6. The cause of her diarrhea and incontinence is unclear on this record. Plaintiff testified that one of her doctors, Dr. Taunk, a treating gastroenterologist, told her the condition was caused by the diabetic neuropathy and this appears the view from the treatment records from the Free Clinic. (See e.g. R. 492, 515). Dr. Kavita Rao, who saw Plaintiff twice, appears to attribute the condition to gastroparesis, which she diagnosed. Plaintiff's memorandum urges that gastroparesis is the cause, and she cites to Stedman's Medical Dictionary, 27th Ed., pages 733 and 888 to support her claim that the condition causes diarrhea. Actually, the definitions there stated do not support that contention. And, a review of other medical sources does not reveal that diarrhea is a common symptom of gastroparesis. Regardless of the source, the impairment was addressed by the ALJ.
7. The earliest notes I can find related to diabetes and lower leg pain date back to 2002. (See R. 445-448, 473). By Plaintiff's own account she worked many jobs after that date.
8. Plaintiff's Brief cites to the record at pages 596, 598, and 599 to support the claim that the Free Clinic made a similar diagnosis as Dr. Rao. But a review of those notes does not support the argument and, as noted above, the notes from the Free Clinic indicate the incontinence is caused by the neuropathy. They give no diagnosis for gastroparesis. In any event, it is not the diagnosis which is significant in these circumstances but the limiting effects of the diagnosed condition. Here, the Free Clinic records, even when they do note complaints of diarrhea and/or fecal incontinence, do not offer any support for the severity of the condition as claimed by Plaintiff nor any indication of the effect of the condition on functionality.
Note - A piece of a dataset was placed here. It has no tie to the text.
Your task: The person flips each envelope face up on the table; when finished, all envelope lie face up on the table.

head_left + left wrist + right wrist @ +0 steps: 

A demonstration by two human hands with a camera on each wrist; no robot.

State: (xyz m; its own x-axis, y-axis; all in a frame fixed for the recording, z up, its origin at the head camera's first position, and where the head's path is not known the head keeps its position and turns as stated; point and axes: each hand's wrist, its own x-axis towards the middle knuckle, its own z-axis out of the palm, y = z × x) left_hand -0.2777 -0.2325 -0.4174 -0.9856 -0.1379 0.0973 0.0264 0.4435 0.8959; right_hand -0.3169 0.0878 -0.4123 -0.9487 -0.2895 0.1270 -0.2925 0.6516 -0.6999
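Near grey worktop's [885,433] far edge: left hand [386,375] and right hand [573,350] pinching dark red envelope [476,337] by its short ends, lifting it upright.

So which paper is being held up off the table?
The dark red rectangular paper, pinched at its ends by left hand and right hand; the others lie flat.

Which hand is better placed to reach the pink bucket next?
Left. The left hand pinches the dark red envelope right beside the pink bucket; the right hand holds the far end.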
9. It is here worth noting that two of the jobs identified by the VE were sedentary level jobs. When Plaintiff's representative was given the opportunity, he did not inquire what the need to use a cane or the import of such a limitation on her expert opinion.
10. Plaintiff couples this statement with the definition of "occasional" as set forth in SSR 83-10 and SSR 83-12, that is, "occurring from very little up to one-third of the time, "to conclude that the proper conclusion is that a person so limited up to one-third of the day would suffer a severe impairment and be unemployable. (Doc. 14 at 3-4).
11. I give little weight to the ALJ's comment that Plaintiff was able to sit for forty-five minutes at the hearing without asking to use the restroom. While I disagree that this comment suggests "sit and squirm" jurisprudence as such is defined by this Circuit's case law, I find the circumstance to reflect very little support to any conclusion by the ALJ. That said, given the whole of the ALJ's rationale, this is no cause for remand on these claims or under Plaintiff's fifth claim.
12. There is no reference to diarrhea in this report.
13. The argument is poorly presented. SSR 96-8p is the SSA's policy statement regarding the assessment of RFC in initial claims. Although unclear, the Plaintiff appears to reference this ruling because it states that RFC is an individual's maximum remaining ability to do sustained work activities . . . on a regular and continuing basis, which means 8 hours a day, for 5 days a week. Id. at * 2.
14. The decision reflects that Plaintiff's obesity was separately addressed. (R. 64). Plaintiff does not address those findings.